New Orleans is the state's largest city, with a population of just under 400,000, but Louisiana as a whole is responding rapidly to ongoing land loss and an increased risk of flooding.

According to a study released by the U.S. Geological Society, Louisiana is suffering loss of its wetlands at a rate of a football field an hour.

"After Hurricane Katrina, people started to get really serious about coastal issues," said Denise Reed, research professor at the University of New Orleans and a key technical advisor on the state-led Coastal Master Plan.

The first such master plan was mandated by the state legislature following Katrina, but earlier versions were more of a "wish list", Reed said.

The latest plan - drawn up by the Coastal Protection and Restoration Authority and approved in 2017 - outlines priority projects requiring investment of $50 billion.

The money is needed to rebuild barrier islands and wetlands, move water and sediment from the Mississippi River to make new marshes, construct levees and flood gates, raise houses, and in some cases buy property so homeowners can move to a safer place.

"We all have to be creative with expenditure," Reed told the Thomson Reuters Foundation.

"In the area where I live, we've passed a sales tax, so every time you go to the store to buy something, a penny or two goes into a pot used for building a levee."

SINKING LAND, RISING SEAS

In a boat heading to the marshlands off the coast of Cocodrie, a shrimping and crabbing village in southeast Louisiana, Alex Kolker, associate professor at the Louisiana Universities Marine Consortium, pointed to large industrial structures protruding from the water.

"Something in the order of 20 to 30 percent of the nation's oil infrastructure is in the Gulf of Mexico," said the oceanologist and coastal geologist. "It's a multi-billion, if not multi-trillion investment - and much of it is at, or very near, sea level."

The extractive industry is at risk from rising seas and storms, but is also a key reason why Louisiana is subsiding, he explained.
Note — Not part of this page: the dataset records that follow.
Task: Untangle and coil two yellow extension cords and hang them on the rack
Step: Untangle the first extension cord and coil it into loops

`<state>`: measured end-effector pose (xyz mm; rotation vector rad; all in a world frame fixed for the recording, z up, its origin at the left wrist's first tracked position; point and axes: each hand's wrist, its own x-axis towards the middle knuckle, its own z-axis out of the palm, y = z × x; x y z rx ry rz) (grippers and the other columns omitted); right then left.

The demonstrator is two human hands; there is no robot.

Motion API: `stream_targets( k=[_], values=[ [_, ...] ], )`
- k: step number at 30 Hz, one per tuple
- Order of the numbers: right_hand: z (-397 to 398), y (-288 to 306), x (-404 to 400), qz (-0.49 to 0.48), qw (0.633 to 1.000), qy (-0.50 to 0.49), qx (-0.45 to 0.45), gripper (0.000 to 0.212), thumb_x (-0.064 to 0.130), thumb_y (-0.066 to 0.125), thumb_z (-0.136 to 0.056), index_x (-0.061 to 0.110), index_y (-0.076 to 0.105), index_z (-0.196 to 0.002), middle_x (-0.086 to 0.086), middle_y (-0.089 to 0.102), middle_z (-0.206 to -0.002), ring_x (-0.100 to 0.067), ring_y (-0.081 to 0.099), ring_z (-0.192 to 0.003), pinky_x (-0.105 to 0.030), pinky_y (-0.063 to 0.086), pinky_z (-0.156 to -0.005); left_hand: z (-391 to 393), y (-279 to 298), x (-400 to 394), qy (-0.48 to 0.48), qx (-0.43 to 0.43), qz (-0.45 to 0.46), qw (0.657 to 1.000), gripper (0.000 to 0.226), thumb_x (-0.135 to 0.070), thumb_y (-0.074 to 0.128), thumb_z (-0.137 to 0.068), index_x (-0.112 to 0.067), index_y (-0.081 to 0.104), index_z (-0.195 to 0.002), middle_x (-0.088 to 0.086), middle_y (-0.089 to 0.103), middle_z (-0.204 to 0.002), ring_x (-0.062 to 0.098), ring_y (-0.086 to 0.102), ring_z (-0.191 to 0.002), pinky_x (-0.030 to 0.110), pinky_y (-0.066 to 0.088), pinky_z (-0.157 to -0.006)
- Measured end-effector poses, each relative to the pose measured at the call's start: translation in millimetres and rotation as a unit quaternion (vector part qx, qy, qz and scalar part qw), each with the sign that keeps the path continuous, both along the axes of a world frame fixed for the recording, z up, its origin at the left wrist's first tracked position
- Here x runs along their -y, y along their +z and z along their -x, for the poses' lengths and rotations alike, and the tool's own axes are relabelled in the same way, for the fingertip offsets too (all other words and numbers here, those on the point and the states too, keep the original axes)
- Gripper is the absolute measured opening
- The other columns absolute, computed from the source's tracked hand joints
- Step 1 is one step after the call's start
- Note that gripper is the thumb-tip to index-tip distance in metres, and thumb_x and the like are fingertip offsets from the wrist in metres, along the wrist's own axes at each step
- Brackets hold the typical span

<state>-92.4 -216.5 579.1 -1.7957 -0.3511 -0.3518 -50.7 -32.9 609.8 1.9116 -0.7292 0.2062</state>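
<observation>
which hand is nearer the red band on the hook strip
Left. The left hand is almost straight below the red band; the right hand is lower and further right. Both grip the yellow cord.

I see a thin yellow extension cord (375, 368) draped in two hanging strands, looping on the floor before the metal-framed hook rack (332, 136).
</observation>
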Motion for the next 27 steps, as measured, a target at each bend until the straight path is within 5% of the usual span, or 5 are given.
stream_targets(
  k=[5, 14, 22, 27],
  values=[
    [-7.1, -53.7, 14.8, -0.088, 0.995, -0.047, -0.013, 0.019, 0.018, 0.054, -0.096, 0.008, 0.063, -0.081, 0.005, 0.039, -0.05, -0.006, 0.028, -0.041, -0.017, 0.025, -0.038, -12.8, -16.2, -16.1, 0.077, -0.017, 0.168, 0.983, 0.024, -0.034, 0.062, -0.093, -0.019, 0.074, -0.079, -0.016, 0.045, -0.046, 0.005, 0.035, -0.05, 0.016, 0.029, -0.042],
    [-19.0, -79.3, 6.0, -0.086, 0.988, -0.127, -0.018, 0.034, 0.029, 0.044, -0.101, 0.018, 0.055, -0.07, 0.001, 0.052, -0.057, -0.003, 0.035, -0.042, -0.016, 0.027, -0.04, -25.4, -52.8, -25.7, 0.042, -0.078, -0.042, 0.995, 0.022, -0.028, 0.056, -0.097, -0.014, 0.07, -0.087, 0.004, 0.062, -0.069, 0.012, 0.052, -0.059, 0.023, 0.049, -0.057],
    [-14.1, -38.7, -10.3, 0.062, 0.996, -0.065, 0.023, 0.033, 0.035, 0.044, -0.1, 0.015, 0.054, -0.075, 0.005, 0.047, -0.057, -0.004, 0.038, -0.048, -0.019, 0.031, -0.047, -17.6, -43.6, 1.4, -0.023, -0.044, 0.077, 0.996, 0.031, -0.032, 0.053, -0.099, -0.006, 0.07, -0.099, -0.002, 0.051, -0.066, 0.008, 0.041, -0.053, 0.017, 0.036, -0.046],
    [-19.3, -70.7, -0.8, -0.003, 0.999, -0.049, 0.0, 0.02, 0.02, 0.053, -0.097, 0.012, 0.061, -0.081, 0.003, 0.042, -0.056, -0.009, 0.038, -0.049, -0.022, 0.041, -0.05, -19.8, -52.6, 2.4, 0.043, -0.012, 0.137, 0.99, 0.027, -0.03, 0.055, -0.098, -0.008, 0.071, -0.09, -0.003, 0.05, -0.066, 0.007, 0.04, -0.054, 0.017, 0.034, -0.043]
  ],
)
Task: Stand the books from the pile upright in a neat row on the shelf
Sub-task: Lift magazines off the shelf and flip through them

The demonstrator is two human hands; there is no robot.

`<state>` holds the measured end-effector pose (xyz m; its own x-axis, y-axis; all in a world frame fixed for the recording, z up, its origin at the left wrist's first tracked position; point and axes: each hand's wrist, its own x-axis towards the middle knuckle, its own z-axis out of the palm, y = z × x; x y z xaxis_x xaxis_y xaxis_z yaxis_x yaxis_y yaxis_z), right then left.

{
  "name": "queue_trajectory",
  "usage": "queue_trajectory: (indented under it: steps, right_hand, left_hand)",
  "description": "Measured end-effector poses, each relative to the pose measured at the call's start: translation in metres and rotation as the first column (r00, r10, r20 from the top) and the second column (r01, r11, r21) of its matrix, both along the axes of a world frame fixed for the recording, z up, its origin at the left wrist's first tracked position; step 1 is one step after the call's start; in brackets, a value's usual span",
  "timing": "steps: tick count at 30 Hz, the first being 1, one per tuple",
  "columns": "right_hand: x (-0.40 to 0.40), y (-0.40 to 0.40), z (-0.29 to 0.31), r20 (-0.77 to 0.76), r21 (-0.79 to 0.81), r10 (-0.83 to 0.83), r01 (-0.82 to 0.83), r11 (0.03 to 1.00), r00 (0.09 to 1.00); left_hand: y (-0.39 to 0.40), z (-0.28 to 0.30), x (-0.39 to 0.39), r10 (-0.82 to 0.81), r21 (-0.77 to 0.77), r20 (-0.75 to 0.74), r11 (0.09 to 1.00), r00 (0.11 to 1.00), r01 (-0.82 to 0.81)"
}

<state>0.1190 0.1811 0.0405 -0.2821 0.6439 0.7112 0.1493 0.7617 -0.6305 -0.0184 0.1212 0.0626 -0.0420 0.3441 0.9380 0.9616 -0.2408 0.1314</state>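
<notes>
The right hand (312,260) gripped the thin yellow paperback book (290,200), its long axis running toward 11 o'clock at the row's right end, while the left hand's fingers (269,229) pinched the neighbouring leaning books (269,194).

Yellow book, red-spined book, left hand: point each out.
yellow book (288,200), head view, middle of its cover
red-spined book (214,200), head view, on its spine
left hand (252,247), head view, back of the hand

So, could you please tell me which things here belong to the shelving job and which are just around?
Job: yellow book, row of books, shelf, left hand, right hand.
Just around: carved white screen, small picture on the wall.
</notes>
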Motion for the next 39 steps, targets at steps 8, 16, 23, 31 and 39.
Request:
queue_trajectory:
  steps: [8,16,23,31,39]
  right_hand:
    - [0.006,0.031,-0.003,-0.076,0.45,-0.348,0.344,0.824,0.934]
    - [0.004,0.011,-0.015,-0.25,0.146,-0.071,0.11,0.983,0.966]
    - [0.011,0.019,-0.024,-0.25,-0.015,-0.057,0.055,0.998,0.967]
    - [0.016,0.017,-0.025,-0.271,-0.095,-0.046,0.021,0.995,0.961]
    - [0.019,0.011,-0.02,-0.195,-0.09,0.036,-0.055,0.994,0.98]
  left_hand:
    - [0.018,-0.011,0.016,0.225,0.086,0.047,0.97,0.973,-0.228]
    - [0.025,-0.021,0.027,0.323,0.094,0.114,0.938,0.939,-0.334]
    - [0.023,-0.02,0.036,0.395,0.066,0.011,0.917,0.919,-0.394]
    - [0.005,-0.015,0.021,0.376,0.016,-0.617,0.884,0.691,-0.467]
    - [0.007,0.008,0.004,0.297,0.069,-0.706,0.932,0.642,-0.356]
When oil and gas are taken from the ground, a vacuum is created and the land sinks into it.

Research by Kolker and others shows that much of the subsidence affecting Louisiana's coast relates to these patterns of oil and gas withdrawal.

In the last century, most of the increase in the water level was due to the ground sinking, but as global sea levels rise, that is changing.
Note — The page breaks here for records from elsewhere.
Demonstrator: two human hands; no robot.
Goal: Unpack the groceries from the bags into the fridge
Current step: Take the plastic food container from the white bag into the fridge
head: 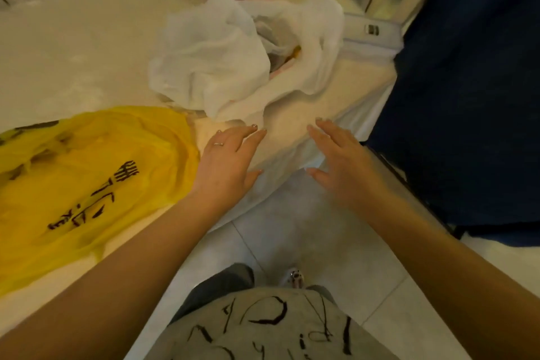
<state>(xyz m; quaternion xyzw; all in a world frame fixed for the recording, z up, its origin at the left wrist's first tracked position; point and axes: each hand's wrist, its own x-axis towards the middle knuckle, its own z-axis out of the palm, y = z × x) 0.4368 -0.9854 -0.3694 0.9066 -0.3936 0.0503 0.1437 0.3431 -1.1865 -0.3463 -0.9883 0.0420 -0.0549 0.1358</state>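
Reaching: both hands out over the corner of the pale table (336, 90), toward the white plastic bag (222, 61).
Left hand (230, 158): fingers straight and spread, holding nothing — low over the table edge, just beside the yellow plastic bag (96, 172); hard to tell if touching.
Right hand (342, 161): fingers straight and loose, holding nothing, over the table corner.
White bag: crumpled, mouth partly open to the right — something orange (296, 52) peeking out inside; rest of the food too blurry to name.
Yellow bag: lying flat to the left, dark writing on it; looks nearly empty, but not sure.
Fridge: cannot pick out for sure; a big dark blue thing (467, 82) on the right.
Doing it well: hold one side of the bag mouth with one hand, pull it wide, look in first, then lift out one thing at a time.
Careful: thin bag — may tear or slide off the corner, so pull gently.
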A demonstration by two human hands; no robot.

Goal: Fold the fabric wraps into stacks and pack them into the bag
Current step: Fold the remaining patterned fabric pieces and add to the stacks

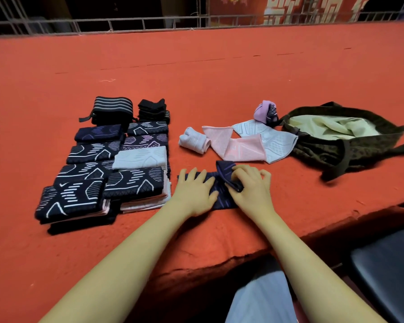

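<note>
A dark navy wrap [222,197] with purple lines lies on the red table in front of me. My left hand [194,192] presses flat on its left part. My right hand [252,185] pinches a folded-over corner of it. To the left stand two rows of folded wraps [107,166], mostly navy with white patterns, one white wrap [141,157] among them. Beyond my hands lie loose wraps: a rolled pale one [194,141], a pink one [233,145], a pale blue one [273,141] and a bunched lilac one [266,111]. The dark green bag [336,150] lies open at the right.
The red table cloth [196,78] stretches far back to a metal railing [149,22]. Its front edge runs close under my forearms. A black chair seat [387,271] stands at the lower right. Pale yellow lining [324,127] shows inside the bag.
</note>
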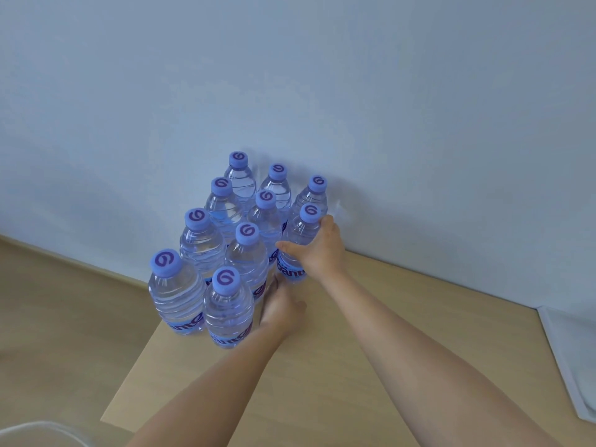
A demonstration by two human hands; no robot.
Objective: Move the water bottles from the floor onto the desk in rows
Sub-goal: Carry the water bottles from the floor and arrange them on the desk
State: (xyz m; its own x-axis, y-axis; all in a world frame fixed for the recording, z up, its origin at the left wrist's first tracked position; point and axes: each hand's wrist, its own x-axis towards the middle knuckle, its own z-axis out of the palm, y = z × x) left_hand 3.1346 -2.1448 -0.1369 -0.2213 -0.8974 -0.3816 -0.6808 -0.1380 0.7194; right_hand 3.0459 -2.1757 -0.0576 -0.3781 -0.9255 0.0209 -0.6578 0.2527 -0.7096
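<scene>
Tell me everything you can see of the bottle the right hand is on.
The bottle is clear ribbed plastic, full of water, with a lilac cap bearing a purple swirl and a blue label low on its body. It stands upright on the wooden desk, second from the wall in the right-hand column of ten. The right hand grips its shoulder, thumb across the front.

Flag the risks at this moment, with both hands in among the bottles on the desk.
1. The right hand grips a bottle packed close to its neighbours; a sideways nudge could topple several.
2. The left hand sits low against the middle-row bottle, so withdrawing it may knock that one.
3. The nearest-left bottle stands by the desk edge and could fall.
</scene>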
"The biggest variable for the future of Louisiana is sea level rise," said Kolker. He pointed to predictions the United States will see an average increase of about 1 cm (0.39 inches) a year by 2050.
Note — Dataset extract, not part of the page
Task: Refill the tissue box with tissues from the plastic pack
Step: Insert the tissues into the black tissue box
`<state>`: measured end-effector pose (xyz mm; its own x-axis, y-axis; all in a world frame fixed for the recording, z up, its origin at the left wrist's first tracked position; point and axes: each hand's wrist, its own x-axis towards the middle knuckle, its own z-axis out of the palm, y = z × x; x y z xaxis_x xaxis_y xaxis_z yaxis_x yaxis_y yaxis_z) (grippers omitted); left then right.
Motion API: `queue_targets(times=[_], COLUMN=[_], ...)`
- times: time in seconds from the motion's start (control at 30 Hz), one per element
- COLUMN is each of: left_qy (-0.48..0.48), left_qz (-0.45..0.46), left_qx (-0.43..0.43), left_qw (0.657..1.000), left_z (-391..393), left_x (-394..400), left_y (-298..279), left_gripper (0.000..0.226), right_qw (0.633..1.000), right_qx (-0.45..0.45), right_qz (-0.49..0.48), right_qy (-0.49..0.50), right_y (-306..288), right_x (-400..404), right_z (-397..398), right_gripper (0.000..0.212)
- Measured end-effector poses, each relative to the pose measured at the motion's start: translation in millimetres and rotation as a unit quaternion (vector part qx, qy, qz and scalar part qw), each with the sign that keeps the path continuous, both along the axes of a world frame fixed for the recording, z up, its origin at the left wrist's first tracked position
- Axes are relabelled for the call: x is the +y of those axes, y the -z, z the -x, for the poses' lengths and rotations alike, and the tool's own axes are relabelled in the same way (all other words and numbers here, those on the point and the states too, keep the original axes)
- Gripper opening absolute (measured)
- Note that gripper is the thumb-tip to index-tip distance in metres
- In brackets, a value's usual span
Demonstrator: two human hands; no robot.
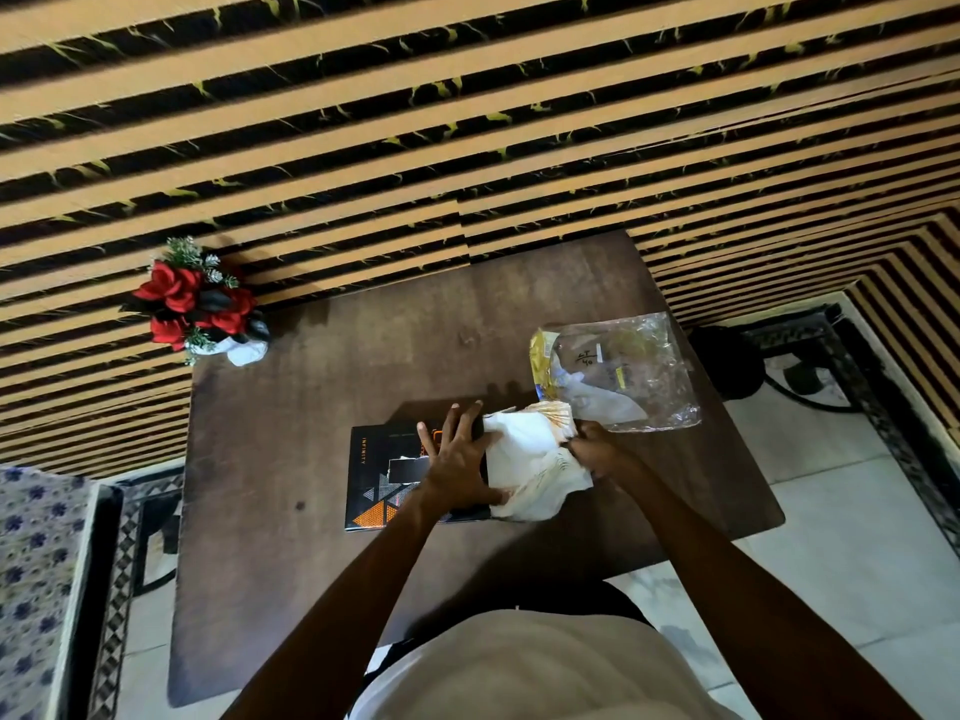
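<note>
Two bare hands work at the middle of the dark wooden desk (pixel 291 537). Left hand (pixel 457 459) lies spread flat on the black tissue box (pixel 387 472), pressing it down, grasping nothing. Right hand (pixel 597 452) is clenched on the stack of white tissues (pixel 524 459) at the box's right end. Just beyond, toward the desk's right edge, lies the clear plastic pack (pixel 623 371), crumpled. At the far left corner stands a red flower arrangement (pixel 200 304).

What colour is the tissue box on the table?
The tissue box is black with orange and grey triangle patterns, shown best in the head view.
</note>
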<state>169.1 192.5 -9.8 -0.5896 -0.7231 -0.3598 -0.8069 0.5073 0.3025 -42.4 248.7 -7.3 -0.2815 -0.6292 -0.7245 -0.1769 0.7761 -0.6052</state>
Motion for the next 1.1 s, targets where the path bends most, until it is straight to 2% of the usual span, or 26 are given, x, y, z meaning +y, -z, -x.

"Those are the kind of rates that we experienced at the end of last Ice Age. That would be very, very disruptive - to New York, to London and Tokyo," he said.

Against that background, lessons being learned in Louisiana will be invaluable for the rest of the world, Kolker believes.

Back in New Orleans, Tucker's community has already experienced the full force of wild weather.

Even though he is aware that those with fewer means may struggle to be as resilient as wealthier residents, he is determined not to be cowed by the growing threat.

"I know that the water's not going anywhere," he said. "But politicians, developers, poor people, rich people, people with many resources, people with little - we're all in this together."